“Prendetevela con me”, risposta a Gabriele Francavilla e a quanti mi hanno scritto in privato


Premetto, chiedendo scusa, che non intendo rispondere ad altre eventuali repliche . Il mio intento non era certo quello di mettermi in evidenza, approfittando di questa drammatica situazione, tutt’altro.

Caro Gabriele, da ragazzo attento e scrupoloso, non ti sarà certo sfuggito che il senso del mio articolo non era un invito a non rispettare le regole, affatto. Né le avrei boicottate io. Quando ho scritto che sarei andato a prenderli a piedi, era un modo per dire che avrei fatto di tutto, ma sempre rispettando i protocolli e fin quando era possibile muoversi prima dell’ultimo decreto, ovviamente. Il fine del mio scritto era semplicemente un invito a non scagliarsi contro chi decide di venire in Calabria, rispettando tutti i protocolli.

Non credo che a un ragazzo sveglio e attento come te sia sfuggito che quando l’epidemia o pandemia si è diffusa in Cina, in Italia ce ne stavamo tranquilli perché il virus era lontano. Poi è arrivata in Lombardia e noi in Calabria, cittadella regionale inclusa, stavamo tranquilli perché Milano è lontana. Non abbiamo fatto assolutamente niente, predisponendo alcunché! Stavamo tranquilli e ci giungevano rassicuranti le parole di Salvini e del sindaco di Bergamo, Gori, che il 28 febbraio con articoli corredati di foto, invitavano i cittadini lombardi a uscire di casa e frequentare i locali pubblici perché l’allarmismo era esagerato.

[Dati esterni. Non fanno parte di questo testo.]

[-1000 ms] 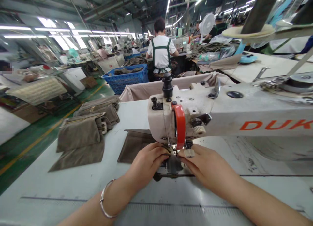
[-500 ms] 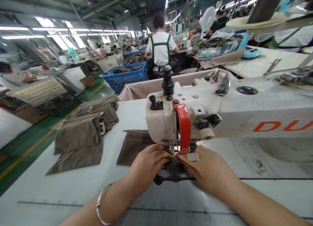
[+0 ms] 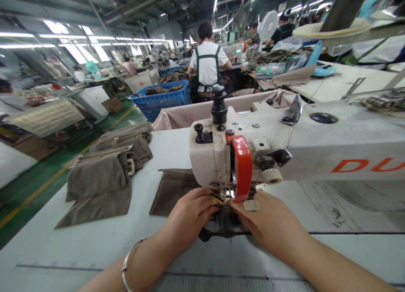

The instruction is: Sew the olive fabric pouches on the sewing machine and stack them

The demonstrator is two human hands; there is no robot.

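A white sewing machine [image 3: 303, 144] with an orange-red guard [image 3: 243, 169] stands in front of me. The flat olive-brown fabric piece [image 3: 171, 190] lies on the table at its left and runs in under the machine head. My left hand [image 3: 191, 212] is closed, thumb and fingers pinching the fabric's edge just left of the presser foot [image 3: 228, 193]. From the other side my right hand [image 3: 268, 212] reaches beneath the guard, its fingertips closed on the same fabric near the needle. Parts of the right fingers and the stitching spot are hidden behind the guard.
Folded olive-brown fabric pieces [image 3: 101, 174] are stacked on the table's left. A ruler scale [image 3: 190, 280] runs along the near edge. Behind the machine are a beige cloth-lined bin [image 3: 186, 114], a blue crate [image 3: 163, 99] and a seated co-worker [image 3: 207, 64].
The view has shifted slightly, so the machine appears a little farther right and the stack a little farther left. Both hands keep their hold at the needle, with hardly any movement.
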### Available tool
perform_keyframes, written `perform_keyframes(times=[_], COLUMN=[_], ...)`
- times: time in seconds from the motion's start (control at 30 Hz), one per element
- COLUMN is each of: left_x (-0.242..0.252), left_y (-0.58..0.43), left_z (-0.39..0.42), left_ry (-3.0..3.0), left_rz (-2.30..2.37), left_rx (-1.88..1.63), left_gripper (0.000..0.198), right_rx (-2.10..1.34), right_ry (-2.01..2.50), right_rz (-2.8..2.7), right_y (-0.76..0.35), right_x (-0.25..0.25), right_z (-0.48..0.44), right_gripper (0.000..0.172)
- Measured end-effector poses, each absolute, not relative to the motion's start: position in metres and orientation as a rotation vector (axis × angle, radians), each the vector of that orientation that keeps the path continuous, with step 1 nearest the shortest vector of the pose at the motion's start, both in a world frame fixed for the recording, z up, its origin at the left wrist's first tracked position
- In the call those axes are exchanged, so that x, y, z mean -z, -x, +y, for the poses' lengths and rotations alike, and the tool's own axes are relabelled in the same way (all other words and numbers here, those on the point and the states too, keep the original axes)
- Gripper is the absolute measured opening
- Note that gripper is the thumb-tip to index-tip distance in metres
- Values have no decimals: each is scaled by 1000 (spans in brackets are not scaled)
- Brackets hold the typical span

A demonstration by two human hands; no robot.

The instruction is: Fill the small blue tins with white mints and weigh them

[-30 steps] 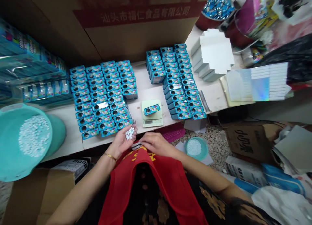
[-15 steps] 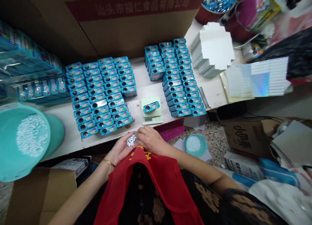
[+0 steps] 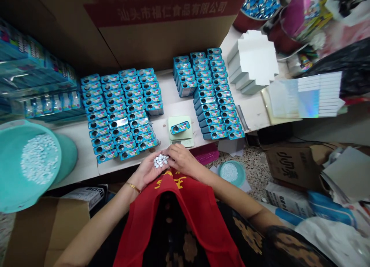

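My left hand (image 3: 150, 167) is cupped palm up at the table's front edge and holds a small heap of white tablets (image 3: 160, 160). My right hand (image 3: 179, 158) lies right beside it, fingertips curled onto the heap. Just beyond both hands a pale green scale (image 3: 179, 133) carries one blue tin (image 3: 179, 127) with a round hole in its lid. Rows of the same blue tins (image 3: 121, 115) fill the table on the left, and more rows of tins (image 3: 212, 95) stand on the right.
A teal basin (image 3: 17, 190) with white tablets sits at the left. A small teal bowl (image 3: 230, 173) of tablets rests on the floor. A big cardboard box (image 3: 162, 32) backs the table. White folded cartons (image 3: 254, 62) and shiny sheets (image 3: 312, 95) lie right.
My right hand has moved from a dark object near my lap up to the tablets in my left palm. The left hand has shifted slightly right.
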State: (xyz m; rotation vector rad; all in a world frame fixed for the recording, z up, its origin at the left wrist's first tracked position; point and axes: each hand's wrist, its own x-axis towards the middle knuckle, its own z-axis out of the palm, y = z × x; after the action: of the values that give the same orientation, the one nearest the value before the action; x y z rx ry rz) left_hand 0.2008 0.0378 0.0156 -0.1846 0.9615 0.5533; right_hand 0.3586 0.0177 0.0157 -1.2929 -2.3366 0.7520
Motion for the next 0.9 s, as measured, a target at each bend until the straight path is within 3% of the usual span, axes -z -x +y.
perform_keyframes(times=[0.2, 0.43, 0.7, 0.9], left_x=[-16, -19, -9, -1], left_y=[-200, -198, -161, -133], left_z=[43, 40, 34, 28], left_ry=[179, 183, 249, 251], left_rz=[920, 932, 978, 978], left_rx=[-562, -571, -690, -735], left_gripper=[22, 24, 16, 14], right_rx=[-713, -540, -494, -593], right_ry=[1385, 1549, 1747, 1686], right_rz=[-1993, -1958, -1671, -1892], right_y=[-384, -410, -452, -454], right_x=[-18, -3, 4, 9], right_z=[41, 81, 60, 66], right_gripper=[9, 11, 16, 41])
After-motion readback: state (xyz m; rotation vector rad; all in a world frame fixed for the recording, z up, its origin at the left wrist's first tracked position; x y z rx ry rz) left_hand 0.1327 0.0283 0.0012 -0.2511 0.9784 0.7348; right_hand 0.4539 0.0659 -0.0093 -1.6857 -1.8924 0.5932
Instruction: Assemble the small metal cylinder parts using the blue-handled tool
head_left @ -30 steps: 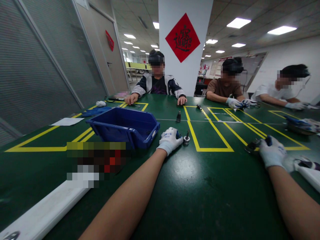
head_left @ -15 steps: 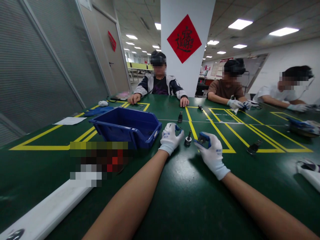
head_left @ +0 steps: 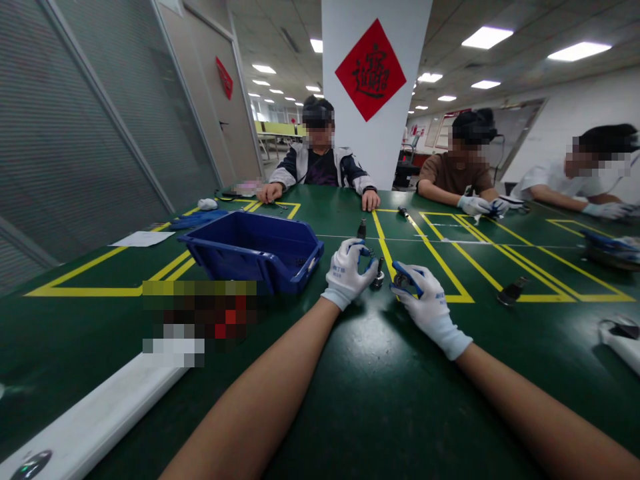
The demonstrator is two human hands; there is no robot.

Intanto il 20 febbraio persone scese in Calabria dalla Lombardia si sono messi in contatto con l’ospedale di Catanzaro per sottoporsi a tampone, ricevendo questa risposta: “Noi non abbiamo ricevuto alcun comunicato dalla Regione Calabria, non abbiamo tamponi né siamo stati informati ancora di nulla a riguardo.” Questo il 20 febbraio, addirittura qualche genitore mi ha scritto che la situazione era la stessa anche nei giorni immediatamente dopo. Ma tutti evitiamo di parlare di queste negligenze, e di altre che hanno ridotto la nostra sanità pubblica in queste condizioni, preferendo la via più facile, scagliandoci contro i più deboli. Contro chi, rispettando le regole, decide di venire e stare accanto al proprio genitore malato, a un parente o chicchessia. Perché l’aspetto straziante di questo virus è che non sono permesse visite al malcapitato, né funerali o telefonini. Si muore soli.

Allora, Gabriele caro, preferiamo non pretendere che si facciano controlli adeguati, come sarebbe nel nostro diritto, così non attacchiamo quei poteri forti che in Calabria prima o poi possono tornarci comodo, ma dar via a una caccia all’uomo che trovo inaccettabile. Sarebbe invece opportuno continuare a insistere e sottolineare l’importanza del rispetto delle regole, piuttosto che armare la mano destra.
La guerra imbruttisce e non ce ne accorgiamo neanche. Mi auguro solo che la nostra gente non smarrisca quei valori umani che ci hanno contraddistinto.